Fonte: OEMV
Le importazioni di vino in USA hanno ripreso la crescita dopo la crisi. Nel 2010, gli Stati Uniti hanno importato vino per 4.2 miliardi di dollari, con un rimbalzo del 6.5%. In verita’ questo valore e’ ancora inferiore al picco degli scorsi anni, cioe’ 4.6 miliardi di dollari del 2007-08. Il valore delle importazioni cresce decisamente di piu’ dei volumi, che invece restano bloccati intorno a 9.4 milioni di ettolitri (+1%). Le principali osservazioni che svilupperemo sono queste: (1) l’Italia e’ andata molto bene, grazie anche al cambio che ha spinto i volumi a discapito del prezzo; (2) Australia e Cile hanno subito un forte calo di volumi a causa del cambio. Tale calo appare in riassorbimento per l’Australia e in aggravemento per il Cile; (3) l’unico grande esportatore verso gli USA che riesce a crescere in modo deciso sia nei volumi che nel prezzo mix e’ l’Argentina; (4) nel segmento degli spumanti la Francia si e’ ripresa in modo molto deciso riprendendosi la quota di mercato perduta nel 2009.
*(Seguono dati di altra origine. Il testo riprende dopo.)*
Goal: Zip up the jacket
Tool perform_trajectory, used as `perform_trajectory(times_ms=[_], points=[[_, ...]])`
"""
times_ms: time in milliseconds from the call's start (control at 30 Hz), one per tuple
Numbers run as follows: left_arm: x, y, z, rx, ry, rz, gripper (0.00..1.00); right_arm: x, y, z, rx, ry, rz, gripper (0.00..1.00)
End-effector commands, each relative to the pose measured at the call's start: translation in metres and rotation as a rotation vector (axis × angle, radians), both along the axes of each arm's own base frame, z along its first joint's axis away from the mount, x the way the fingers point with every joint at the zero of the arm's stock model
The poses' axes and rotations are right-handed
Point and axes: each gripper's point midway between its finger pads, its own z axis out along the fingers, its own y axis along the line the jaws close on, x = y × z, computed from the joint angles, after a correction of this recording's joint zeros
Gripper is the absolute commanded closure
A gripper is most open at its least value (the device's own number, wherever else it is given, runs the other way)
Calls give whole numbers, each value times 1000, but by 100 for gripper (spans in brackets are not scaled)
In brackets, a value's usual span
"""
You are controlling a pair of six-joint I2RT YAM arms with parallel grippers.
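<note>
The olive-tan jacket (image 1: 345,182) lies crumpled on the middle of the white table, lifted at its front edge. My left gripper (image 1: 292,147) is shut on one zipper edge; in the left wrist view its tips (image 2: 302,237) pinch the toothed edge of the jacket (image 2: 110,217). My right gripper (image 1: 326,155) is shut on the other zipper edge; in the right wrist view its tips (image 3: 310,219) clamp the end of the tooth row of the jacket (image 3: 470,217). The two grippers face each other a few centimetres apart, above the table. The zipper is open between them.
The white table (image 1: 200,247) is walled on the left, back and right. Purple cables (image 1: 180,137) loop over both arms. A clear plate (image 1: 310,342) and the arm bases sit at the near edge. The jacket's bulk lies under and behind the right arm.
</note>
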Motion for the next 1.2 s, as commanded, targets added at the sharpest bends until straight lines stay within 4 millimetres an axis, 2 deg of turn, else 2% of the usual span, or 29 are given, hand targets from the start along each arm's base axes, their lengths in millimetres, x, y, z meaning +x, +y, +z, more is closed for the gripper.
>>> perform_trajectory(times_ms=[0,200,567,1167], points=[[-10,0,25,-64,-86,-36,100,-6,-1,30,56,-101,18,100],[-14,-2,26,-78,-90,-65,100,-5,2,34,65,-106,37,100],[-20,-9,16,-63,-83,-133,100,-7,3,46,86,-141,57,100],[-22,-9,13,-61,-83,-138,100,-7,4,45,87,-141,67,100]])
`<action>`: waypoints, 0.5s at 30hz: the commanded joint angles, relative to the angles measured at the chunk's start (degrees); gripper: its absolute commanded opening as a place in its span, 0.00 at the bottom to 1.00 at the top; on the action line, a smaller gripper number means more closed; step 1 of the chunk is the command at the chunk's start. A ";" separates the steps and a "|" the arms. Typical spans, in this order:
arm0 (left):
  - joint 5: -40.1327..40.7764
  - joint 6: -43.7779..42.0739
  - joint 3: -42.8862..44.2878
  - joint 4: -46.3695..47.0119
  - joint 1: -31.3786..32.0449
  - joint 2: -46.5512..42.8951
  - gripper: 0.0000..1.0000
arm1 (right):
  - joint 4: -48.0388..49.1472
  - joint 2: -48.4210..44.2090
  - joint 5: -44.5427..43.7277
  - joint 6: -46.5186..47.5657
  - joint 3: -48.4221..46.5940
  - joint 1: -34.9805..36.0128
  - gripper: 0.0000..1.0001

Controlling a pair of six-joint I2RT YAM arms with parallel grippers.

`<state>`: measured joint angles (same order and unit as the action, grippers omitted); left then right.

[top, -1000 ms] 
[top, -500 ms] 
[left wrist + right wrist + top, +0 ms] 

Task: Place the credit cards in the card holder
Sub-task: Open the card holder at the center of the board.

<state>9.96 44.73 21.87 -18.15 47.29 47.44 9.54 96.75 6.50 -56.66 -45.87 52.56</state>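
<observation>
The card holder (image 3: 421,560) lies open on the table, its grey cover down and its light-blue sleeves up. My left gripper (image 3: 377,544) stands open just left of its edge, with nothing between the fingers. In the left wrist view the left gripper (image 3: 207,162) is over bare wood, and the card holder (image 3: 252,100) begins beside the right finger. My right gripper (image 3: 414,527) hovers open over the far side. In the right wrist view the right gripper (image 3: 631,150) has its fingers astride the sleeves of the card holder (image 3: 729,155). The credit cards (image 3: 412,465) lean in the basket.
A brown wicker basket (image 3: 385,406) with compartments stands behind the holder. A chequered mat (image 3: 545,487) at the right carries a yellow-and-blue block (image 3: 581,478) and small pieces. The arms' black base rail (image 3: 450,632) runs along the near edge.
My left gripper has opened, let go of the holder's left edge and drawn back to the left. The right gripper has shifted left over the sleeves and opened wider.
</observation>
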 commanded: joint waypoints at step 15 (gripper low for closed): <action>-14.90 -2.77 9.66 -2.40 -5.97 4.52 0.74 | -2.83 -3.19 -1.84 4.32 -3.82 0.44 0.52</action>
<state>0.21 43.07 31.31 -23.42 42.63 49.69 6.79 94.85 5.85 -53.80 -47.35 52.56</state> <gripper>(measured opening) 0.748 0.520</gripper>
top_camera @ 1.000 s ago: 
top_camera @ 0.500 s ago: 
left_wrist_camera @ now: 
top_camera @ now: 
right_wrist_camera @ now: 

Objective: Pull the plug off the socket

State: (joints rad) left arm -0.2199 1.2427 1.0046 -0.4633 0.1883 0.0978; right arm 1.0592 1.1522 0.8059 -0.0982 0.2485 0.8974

Veniamo ai dati. L’Italia e’ il leader tra gli esportatori sia per volumi (26.4%, in crescita di 1.5 punti percentuali, scalzando l’Australia) che per valore (29.7%, questa volta stabile). I volumi esportati salgono a 2.5 milioni di ettolitri (+8% contro +1% del totale), mentre il prezzo mix come abbiamo detto cala leggermente (-1%). In totale l’Italia esporta vino in USA per 1.26 miliardi di dollari, di cui circa 130 milioni sono spumanti. La Francia resta il n.2 del mercato con 1 miliardo di dollari di export e una quota del 24%, in calo (il totale cresce del 3% contro il 6% del mercato). I francesi sono guidati dal forte rimbalzo degli spumanti (+30%), che rappresentano oltre il 40% delle loro esportazioni contro il 10% o poco piu’ dell’Italia. Anche per questo motivo (gli spumanti francesi sono esportati a oltre 20 dollari al litro), in termini di volumi sono soltanto il quarto con meno di 1 milione di ettolitri.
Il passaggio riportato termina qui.